Counterterrorism, Afghanistan, Iraq, Middle East, Syria

Past In-Person Event: Ground truth about ground wars

More than 18 years after 9/11, U.S. forces remain mired in Afghanistan and a host of lesser campaigns in the Greater Middle East.

The 2001 AUMF—which authorized U.S. military action to pursue and destroy those responsible for the attacks—has been used to justify military force in more than 40 countries, yet there are now more than four times as many Salafi-jihadist militants worldwide as there were when the global war on terror (GWOT) began.

Why has American power and wealth manifestly failed to defeat radical Islamic terrorism? What is the reality for American servicemen on the ground in Afghanistan, Syria, Iraq, and other theaters?

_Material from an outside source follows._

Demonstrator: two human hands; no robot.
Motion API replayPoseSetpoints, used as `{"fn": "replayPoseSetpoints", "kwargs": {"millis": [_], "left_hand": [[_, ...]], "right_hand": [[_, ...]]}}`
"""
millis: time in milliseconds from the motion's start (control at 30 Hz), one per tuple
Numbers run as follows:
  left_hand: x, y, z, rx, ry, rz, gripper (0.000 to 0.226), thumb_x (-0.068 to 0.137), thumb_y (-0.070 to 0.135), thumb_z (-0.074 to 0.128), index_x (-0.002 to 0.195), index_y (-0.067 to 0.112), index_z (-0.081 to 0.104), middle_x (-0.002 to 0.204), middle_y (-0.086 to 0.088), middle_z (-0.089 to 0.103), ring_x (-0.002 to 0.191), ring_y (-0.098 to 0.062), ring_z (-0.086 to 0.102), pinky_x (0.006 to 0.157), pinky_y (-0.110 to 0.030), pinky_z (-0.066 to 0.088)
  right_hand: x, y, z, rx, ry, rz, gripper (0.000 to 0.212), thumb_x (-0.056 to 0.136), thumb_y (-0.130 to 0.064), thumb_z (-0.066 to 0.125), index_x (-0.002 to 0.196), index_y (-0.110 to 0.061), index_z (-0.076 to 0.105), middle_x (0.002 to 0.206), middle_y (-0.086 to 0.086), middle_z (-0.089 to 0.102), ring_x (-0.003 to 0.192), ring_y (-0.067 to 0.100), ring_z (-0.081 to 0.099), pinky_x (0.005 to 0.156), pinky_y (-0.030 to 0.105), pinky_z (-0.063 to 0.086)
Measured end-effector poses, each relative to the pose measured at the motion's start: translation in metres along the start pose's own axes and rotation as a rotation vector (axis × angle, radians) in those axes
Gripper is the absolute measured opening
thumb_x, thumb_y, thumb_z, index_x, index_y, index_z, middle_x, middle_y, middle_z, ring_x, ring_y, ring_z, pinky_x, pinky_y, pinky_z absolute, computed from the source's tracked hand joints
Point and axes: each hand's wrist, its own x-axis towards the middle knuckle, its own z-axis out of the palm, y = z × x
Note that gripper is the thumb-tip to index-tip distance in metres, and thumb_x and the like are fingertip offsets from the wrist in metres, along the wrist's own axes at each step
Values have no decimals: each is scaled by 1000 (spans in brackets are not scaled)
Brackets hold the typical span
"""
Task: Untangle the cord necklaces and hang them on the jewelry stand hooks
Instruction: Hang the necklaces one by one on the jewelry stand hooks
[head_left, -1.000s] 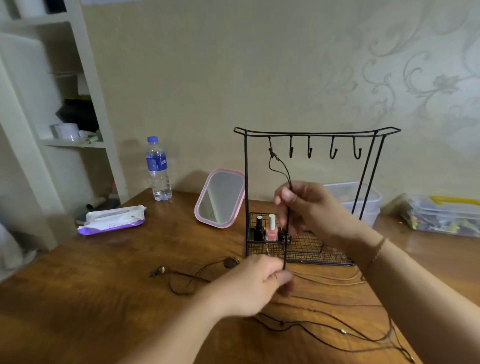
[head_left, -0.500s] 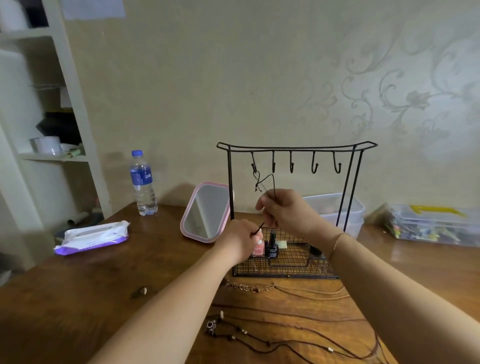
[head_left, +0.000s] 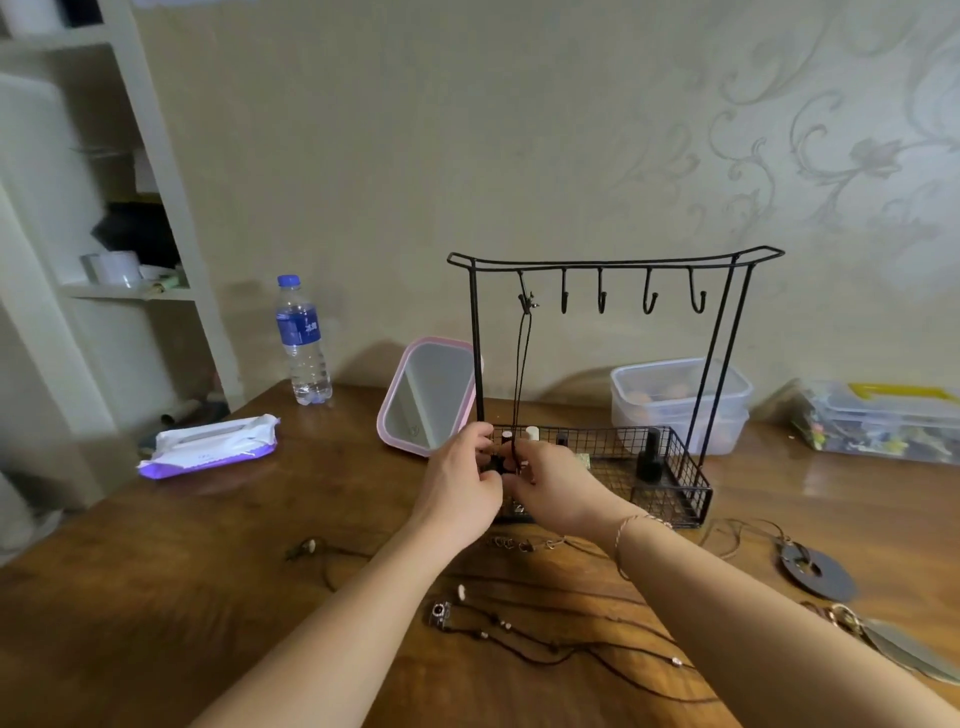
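Head view, stand: a black wire jewelry stand (head_left: 613, 258) with five hooks and a mesh base tray stands on the brown wooden table (head_left: 156, 582), near the wall.
Head view, hung necklace: one dark cord necklace (head_left: 522, 374) hangs from the leftmost hook (head_left: 524, 299) and runs straight down to the hands.
Head view, left hand: the left hand (head_left: 462, 493) has its fingers curled at the cord's lower end, pinching it or its small dark pendant; the exact contact is hidden.
Head view, right hand: the right hand (head_left: 558, 491) meets it from the other side, fingers also closed round the same lower end.
Head view, remaining cords: several tangled dark cord necklaces with small beads (head_left: 545, 634) lie on the table in front of the stand, not yet hung.
Step in hand, judged: settling the first necklace so it hangs free.
Doing it well: let the pendant down gently so the loop is not lifted off the hook, and keep it clear of the small bottles (head_left: 649, 457) in the tray.
Risk: a tug could tip the light stand.
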Motion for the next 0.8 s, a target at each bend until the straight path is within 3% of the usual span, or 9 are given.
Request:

The failure of the GWOT invites a host of deeper questions about the U.S. and its military: Is there an alternate strategy to effectively counter terrorist threats without permanently deploying ground troops? What are attainable objectives—tactical, operational, and strategic—for necessary U.S. military expeditions? What damage is overextension from open-ended wars causing the U.S. military? What do our all-volunteer military and our willingness to go to war tell us about America’s social compact in 2019? How should ground truths about ground wars inform national security policy and congressional war-making powers?